**What to work on**
Please repeat, from the entries that follow, the lines from the one containing "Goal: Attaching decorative" through the one containing "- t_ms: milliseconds" exactly, adding nothing.

[Dataset content — start]

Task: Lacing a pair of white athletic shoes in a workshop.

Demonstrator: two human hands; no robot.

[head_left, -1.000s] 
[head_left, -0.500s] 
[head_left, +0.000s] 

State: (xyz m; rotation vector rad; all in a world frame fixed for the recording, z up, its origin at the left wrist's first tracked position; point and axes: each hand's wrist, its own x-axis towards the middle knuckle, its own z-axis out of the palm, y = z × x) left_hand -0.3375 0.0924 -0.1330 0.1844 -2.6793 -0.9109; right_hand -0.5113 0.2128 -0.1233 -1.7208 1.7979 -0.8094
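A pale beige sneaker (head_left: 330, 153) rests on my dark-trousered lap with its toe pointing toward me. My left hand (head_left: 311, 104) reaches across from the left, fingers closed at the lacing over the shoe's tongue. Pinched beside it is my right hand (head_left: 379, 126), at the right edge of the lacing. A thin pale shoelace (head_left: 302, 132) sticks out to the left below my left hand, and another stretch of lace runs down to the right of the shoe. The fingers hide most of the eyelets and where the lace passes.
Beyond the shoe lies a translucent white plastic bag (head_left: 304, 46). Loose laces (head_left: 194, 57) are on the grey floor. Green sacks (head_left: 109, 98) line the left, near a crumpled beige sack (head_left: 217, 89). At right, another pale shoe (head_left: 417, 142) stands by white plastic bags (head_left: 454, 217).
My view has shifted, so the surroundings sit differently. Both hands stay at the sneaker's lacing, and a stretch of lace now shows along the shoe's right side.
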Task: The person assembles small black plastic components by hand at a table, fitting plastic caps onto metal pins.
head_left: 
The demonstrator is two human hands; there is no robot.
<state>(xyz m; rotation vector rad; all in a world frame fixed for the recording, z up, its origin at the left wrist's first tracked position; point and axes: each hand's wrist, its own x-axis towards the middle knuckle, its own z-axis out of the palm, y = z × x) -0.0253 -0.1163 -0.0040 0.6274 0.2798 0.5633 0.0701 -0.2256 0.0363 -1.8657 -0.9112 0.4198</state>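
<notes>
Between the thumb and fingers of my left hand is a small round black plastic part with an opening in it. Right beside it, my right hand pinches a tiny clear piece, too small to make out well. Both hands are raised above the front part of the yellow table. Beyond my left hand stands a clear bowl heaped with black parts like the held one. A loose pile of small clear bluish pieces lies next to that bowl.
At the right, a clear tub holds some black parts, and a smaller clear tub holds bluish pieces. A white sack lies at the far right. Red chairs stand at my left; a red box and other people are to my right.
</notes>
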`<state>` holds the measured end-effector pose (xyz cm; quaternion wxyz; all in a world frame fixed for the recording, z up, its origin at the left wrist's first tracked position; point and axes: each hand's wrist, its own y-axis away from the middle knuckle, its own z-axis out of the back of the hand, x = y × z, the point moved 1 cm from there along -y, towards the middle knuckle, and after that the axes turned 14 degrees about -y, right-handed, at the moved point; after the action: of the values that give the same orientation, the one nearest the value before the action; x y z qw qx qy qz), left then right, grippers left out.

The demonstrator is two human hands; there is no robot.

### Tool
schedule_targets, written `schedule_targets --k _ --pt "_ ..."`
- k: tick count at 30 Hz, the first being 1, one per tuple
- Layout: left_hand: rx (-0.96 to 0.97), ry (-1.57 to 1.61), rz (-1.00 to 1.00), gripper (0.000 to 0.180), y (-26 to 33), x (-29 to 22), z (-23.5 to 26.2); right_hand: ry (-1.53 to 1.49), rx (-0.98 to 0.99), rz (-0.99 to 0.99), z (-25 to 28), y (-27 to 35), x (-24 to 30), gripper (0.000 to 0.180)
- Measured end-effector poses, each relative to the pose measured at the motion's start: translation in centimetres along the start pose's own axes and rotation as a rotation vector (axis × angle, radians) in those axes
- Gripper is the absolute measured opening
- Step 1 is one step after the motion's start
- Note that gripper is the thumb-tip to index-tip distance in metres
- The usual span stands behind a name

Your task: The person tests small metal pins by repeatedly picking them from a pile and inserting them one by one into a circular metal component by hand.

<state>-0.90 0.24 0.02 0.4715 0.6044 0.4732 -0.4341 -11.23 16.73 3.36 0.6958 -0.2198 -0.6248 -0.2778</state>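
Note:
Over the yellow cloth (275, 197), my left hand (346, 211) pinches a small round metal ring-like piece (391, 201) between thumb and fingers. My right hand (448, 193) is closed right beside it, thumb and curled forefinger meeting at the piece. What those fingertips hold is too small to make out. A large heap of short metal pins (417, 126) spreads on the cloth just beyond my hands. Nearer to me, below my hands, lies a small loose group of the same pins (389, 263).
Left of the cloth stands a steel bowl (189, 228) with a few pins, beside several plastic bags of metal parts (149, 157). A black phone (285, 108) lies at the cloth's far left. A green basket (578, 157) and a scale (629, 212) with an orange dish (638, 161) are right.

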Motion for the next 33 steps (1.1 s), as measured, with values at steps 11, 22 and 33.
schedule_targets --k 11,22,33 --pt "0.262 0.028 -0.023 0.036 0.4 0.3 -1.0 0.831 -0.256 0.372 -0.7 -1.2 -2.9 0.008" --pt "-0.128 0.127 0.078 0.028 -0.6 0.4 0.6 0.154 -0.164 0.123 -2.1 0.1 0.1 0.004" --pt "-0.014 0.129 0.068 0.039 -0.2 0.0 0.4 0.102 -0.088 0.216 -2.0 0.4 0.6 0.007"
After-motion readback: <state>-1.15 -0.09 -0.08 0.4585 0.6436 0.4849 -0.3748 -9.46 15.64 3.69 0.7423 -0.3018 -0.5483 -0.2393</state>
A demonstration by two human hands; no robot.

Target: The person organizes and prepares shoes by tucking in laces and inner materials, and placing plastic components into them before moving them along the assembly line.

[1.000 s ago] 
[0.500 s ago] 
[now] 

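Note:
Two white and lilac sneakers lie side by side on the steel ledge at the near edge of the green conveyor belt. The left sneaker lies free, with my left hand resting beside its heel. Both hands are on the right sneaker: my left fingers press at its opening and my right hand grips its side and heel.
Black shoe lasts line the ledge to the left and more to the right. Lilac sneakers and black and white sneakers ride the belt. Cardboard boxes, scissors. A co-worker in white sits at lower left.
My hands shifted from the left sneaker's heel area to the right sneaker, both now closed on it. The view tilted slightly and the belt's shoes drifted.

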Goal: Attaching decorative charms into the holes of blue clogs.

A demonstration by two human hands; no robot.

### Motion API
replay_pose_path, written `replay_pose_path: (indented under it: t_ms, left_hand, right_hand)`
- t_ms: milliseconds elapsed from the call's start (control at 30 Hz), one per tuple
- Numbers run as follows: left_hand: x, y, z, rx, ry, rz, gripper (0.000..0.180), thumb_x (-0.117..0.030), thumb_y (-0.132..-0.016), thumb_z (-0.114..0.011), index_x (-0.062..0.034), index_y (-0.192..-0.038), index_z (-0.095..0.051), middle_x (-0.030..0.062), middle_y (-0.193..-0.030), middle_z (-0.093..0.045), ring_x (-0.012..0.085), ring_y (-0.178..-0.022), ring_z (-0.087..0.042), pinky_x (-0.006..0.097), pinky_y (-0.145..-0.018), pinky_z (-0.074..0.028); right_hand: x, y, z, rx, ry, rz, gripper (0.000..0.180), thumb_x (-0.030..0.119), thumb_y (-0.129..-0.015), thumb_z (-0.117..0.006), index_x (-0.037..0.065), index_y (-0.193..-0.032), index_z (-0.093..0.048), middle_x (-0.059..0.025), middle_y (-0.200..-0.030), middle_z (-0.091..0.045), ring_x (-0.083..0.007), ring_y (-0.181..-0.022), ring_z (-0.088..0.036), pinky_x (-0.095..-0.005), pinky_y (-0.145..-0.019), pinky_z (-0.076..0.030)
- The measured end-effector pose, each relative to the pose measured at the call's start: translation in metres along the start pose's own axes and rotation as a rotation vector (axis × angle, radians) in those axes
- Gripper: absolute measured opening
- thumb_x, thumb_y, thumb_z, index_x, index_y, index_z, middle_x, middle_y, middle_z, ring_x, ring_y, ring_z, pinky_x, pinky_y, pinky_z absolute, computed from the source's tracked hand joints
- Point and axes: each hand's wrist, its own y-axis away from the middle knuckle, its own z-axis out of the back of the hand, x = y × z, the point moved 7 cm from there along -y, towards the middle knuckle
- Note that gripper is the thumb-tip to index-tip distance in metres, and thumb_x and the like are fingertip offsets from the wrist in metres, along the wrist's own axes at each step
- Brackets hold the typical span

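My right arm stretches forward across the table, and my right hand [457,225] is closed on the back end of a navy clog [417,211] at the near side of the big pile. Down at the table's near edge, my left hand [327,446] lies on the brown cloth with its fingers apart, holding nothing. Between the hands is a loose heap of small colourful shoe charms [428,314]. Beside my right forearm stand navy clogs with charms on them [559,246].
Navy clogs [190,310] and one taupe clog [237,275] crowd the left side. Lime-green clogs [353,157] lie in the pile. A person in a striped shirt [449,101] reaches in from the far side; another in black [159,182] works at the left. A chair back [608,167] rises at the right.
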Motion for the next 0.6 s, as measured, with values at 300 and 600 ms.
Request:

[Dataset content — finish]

**Solution below**
Goal: Attaching decorative charms into the holes of blue clogs.

A demonstration by two human hands; no robot.

### Motion API
replay_pose_path, written `replay_pose_path: (indented under it: t_ms, left_hand, right_hand)`
- t_ms: milliseconds elapsed from the call's start (control at 30 Hz), one per tuple

The answer to this exercise has been written out completely.